Description of the task. After reading the listing below, copy it out exactly.

━━━━━━━━━━━━━━━━━━━━

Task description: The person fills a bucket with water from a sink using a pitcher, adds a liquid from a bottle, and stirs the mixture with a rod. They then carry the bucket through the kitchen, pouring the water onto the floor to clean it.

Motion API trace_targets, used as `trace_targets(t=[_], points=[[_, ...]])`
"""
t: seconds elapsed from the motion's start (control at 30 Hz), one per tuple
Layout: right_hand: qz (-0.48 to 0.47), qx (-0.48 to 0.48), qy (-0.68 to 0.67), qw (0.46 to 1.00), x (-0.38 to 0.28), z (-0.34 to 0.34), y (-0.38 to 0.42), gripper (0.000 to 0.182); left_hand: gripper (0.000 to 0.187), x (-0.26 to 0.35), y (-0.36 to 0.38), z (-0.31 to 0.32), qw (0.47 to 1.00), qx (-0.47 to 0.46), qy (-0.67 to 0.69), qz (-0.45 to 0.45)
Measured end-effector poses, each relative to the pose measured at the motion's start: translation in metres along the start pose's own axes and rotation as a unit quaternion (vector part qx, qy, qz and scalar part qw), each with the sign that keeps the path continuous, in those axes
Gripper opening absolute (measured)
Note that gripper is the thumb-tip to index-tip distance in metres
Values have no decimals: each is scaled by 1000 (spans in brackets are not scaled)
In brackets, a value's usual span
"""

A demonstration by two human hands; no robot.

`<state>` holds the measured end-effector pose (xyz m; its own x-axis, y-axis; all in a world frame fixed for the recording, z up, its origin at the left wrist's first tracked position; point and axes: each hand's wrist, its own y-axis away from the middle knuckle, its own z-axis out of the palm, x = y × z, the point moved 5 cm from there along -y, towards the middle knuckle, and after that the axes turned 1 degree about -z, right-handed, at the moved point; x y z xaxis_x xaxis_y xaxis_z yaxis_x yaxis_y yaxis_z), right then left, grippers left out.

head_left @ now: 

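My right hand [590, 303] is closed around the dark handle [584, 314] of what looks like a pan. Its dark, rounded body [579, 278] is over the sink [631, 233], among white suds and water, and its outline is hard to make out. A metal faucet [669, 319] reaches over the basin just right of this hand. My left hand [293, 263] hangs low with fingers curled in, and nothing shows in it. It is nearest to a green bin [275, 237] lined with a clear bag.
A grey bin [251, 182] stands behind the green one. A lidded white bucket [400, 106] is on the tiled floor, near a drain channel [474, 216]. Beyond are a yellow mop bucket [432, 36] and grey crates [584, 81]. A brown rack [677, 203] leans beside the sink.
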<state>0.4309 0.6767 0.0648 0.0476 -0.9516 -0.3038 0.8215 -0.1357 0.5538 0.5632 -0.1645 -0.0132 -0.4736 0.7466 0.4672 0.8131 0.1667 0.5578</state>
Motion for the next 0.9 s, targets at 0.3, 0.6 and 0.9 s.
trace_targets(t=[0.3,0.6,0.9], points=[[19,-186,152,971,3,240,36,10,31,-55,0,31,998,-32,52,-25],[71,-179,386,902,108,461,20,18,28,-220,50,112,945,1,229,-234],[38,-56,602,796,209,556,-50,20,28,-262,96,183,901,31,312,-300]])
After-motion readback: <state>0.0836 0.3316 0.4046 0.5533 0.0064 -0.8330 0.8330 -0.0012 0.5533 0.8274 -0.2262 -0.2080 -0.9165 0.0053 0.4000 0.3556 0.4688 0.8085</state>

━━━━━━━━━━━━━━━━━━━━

Exercise solution.
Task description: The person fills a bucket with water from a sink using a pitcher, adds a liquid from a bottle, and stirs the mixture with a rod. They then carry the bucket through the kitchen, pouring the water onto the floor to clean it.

Motion API trace_targets, used as `trace_targets(t=[_], points=[[_, ...]])`
"""
t: seconds elapsed from the motion's start (control at 30 Hz), one per tuple
Layout: right_hand: qz (-0.48 to 0.47), qx (-0.48 to 0.48), qy (-0.68 to 0.67), qw (0.46 to 1.00), x (-0.38 to 0.28), z (-0.34 to 0.34), y (-0.38 to 0.42), gripper (0.000 to 0.182); left_hand: gripper (0.000 to 0.187), x (-0.26 to 0.35), y (-0.36 to 0.38), z (-0.31 to 0.32), qw (0.47 to 1.00), qx (-0.47 to 0.46), qy (-0.67 to 0.69), qz (-0.45 to 0.45)
Measured end-effector poses, each relative to the pose measured at the motion's start: translation in metres along the start pose's own axes and rotation as a unit quaternion (vector part qx, qy, qz and scalar part qw), each with the sign that keeps the path continuous, in those axes
Gripper opening absolute (measured)
Note that gripper is the thumb-tip to index-tip distance in metres
Values have no decimals: each is scaled by 1000 (spans in brackets are not scaled)
In brackets, a value's usual span
"""

A demonstration by two human hands; no robot.

`<state>` holds the measured end-effector pose (xyz m; its own x-axis, y-axis; all in a world frame fixed for the recording, z up, its origin at the left wrist's first tracked position; point and axes: each hand's wrist, its own y-axis away from the middle knuckle, its own z-axis out of the palm, x = y × z, the point moved 5 cm from there along -y, towards the middle knuckle, and after that the axes turned 1 degree about -z, right-handed, at the moved point; x y z xaxis_x xaxis_y xaxis_z yaxis_x yaxis_y yaxis_z), right then left, grippers left out.

head_left @ now: 

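My right hand [590, 303] is closed around the dark handle [584, 314] of what looks like a pan. Its dark, rounded body [579, 278] is over the sink [631, 233], among white suds and water, and its outline is hard to make out. A metal faucet [669, 319] reaches over the basin just right of this hand. My left hand [293, 263] hangs low with fingers curled in, and nothing shows in it. It is nearest to a green bin [275, 237] lined with a clear bag.
A grey bin [251, 182] stands behind the green one. A lidded white bucket [400, 106] is on the tiled floor, near a drain channel [474, 216]. Beyond are a yellow mop bucket [432, 36] and grey crates [584, 81]. A brown rack [677, 203] leans beside the sink.
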<state>0.4309 0.6767 0.0648 0.0476 -0.9516 -0.3038 0.8215 -0.1357 0.5538 0.5632 -0.1645 -0.0132 -0.4736 0.7466 0.4672 0.8131 0.1667 0.5578</state>
Motion for the next 0.9 s, targets at 0.3, 0.6 and 0.9 s.
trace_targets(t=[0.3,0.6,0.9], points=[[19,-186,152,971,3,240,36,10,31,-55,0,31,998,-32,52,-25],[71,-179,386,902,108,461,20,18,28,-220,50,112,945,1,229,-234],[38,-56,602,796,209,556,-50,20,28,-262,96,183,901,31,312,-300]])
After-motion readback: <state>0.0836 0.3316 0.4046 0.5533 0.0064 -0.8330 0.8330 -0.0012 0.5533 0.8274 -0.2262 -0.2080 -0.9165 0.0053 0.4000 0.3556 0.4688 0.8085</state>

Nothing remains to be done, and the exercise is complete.